I think he means from respiration by bacteria in the soil. Lobelia
dortmatta(sp) gets most of it's CO2 this way but most plants would greatly
prefer high CO2 in the water in terms of growth.
> > How do we know how thick the epicuticular wax layer is? Are you judging
> > by appearance or analysis/measurement of the layer?
You need to do slides and measure this. This means a lot of work.
Most true aquatic plants do not have much cuticle. I've looked at many
slides of aquatic leaves.
> But remember that the plant is a CAM user, and
> therefore efficient.
> I think I read an article by Tom Barr somewhere re CAM
> photosynthesis in aquatic plants. Maybe Tom would like to elaborate...
Sure, See John Keeley's research, he's done a fair amount with CAM(Isoetes)

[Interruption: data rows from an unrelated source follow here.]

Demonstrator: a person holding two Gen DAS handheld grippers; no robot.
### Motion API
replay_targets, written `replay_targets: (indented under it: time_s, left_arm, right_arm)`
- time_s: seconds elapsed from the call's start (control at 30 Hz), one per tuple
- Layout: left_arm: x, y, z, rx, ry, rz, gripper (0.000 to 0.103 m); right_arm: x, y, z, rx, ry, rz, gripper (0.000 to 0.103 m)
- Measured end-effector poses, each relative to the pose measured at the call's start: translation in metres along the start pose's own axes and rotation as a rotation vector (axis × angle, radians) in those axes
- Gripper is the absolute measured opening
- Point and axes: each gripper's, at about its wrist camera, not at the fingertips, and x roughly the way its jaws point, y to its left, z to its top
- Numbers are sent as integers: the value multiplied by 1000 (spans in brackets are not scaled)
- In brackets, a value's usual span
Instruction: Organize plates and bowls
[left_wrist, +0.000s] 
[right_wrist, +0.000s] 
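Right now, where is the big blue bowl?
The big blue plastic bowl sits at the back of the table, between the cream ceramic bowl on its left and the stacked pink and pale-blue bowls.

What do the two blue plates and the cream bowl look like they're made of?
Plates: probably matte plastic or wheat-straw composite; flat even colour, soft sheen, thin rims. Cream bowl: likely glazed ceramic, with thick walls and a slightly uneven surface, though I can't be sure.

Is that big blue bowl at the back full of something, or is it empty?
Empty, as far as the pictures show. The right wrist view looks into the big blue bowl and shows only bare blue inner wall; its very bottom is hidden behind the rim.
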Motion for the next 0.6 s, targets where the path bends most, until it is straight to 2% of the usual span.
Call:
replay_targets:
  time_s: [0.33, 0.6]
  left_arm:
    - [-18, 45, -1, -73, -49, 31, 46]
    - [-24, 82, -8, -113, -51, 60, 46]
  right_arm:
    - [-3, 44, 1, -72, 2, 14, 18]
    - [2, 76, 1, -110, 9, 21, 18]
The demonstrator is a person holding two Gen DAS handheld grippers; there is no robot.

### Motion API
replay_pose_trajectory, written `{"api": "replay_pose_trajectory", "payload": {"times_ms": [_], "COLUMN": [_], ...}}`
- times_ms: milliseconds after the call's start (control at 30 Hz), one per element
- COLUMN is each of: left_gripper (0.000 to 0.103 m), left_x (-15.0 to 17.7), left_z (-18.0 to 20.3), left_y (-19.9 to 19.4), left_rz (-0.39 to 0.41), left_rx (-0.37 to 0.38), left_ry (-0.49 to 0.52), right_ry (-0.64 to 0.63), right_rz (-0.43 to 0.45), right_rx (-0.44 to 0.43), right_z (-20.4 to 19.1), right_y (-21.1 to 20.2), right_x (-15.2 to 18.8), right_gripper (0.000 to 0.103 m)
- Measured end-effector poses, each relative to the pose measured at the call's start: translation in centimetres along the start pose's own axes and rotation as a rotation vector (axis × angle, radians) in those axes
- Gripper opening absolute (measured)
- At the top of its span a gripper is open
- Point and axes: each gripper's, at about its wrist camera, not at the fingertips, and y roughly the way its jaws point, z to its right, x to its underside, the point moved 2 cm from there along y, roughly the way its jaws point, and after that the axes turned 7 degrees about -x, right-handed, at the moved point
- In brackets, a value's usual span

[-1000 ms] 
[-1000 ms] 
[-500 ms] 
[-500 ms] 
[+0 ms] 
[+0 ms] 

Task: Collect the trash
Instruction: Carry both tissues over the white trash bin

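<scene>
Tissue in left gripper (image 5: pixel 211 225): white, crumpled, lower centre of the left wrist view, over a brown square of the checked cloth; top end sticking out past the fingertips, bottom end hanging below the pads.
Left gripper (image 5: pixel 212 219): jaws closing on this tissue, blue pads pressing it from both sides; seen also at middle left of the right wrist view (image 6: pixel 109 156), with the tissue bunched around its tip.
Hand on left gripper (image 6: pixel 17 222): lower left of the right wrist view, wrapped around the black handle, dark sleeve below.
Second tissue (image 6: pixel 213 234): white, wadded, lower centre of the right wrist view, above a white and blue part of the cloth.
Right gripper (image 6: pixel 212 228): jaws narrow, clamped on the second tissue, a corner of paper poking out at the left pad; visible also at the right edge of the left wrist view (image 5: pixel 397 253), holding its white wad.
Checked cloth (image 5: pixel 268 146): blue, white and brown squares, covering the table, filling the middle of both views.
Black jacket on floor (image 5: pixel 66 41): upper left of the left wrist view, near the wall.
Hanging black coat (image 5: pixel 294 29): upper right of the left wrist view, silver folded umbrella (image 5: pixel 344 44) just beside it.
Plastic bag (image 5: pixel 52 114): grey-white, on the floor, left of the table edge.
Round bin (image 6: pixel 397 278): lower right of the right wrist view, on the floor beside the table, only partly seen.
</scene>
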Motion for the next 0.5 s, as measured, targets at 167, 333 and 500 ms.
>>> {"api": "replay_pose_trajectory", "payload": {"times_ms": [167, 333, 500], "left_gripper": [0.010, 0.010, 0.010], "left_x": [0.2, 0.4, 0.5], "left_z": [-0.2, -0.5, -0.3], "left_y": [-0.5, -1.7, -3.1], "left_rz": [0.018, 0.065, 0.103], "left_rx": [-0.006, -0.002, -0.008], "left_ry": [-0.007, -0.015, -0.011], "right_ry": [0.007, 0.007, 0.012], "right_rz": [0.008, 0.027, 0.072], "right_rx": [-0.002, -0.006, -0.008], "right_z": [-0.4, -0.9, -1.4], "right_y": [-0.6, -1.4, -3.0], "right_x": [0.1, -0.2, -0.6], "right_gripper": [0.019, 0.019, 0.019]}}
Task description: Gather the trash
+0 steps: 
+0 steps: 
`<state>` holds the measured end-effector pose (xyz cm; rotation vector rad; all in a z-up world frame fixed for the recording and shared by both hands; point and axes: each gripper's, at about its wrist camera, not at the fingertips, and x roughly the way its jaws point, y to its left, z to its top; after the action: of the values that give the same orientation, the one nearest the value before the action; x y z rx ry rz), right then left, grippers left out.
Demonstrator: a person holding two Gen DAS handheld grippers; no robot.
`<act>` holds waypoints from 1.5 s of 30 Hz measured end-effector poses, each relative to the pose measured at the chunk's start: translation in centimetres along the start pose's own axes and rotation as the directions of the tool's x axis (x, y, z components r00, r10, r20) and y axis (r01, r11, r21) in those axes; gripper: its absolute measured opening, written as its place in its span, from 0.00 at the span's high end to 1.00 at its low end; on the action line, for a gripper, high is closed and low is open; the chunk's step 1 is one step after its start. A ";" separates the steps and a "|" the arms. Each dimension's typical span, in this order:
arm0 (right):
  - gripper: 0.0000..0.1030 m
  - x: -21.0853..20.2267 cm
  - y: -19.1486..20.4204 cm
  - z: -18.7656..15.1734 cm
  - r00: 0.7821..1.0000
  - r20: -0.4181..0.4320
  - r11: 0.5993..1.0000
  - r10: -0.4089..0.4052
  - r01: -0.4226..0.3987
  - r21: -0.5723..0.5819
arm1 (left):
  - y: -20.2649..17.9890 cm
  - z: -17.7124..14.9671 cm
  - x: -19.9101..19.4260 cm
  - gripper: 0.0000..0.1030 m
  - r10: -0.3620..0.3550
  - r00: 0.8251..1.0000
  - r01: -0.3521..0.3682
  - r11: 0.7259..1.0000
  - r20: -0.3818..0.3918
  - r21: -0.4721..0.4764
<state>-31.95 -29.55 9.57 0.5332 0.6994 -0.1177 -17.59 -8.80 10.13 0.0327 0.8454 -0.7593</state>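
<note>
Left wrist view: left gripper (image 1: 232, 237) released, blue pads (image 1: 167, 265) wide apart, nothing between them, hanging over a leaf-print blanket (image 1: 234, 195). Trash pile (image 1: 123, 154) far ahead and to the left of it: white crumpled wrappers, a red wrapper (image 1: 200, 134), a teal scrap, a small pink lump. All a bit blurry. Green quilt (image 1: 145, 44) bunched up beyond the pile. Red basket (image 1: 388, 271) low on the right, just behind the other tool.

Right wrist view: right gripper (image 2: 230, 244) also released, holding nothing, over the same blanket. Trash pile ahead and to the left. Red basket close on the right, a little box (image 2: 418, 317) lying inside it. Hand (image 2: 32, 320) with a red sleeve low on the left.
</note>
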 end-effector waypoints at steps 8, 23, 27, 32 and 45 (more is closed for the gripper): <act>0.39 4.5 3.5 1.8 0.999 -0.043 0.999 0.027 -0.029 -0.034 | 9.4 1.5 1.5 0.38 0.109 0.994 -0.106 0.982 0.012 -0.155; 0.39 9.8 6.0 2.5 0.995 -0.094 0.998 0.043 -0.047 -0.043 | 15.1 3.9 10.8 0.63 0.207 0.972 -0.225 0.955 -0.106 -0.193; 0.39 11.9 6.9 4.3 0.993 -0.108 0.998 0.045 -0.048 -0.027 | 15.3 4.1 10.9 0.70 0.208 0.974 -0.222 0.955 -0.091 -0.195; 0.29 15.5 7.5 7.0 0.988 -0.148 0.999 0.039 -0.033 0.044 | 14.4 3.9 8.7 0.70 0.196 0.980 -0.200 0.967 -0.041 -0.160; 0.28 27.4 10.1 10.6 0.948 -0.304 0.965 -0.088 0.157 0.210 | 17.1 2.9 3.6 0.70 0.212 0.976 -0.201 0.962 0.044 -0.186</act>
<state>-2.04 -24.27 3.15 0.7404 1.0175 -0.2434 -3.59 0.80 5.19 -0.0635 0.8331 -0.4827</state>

in aquatics and most work by my professor George Bowes with Hydrilla(C4
without stomata or Kranz anatomy, there are other C4 aquatics).
> And thinking about it, I wonder if Anubias has stomata on its submerged
> leaves? That might explain a few things. Tomorrow I will have a look under
> the scope...
Well, you can have a very thick cuticel on the adaxial side of a leaf and
then a very thin layer on the abaxial side.
Leaves are dramatically different on each side on almost all plants we grow.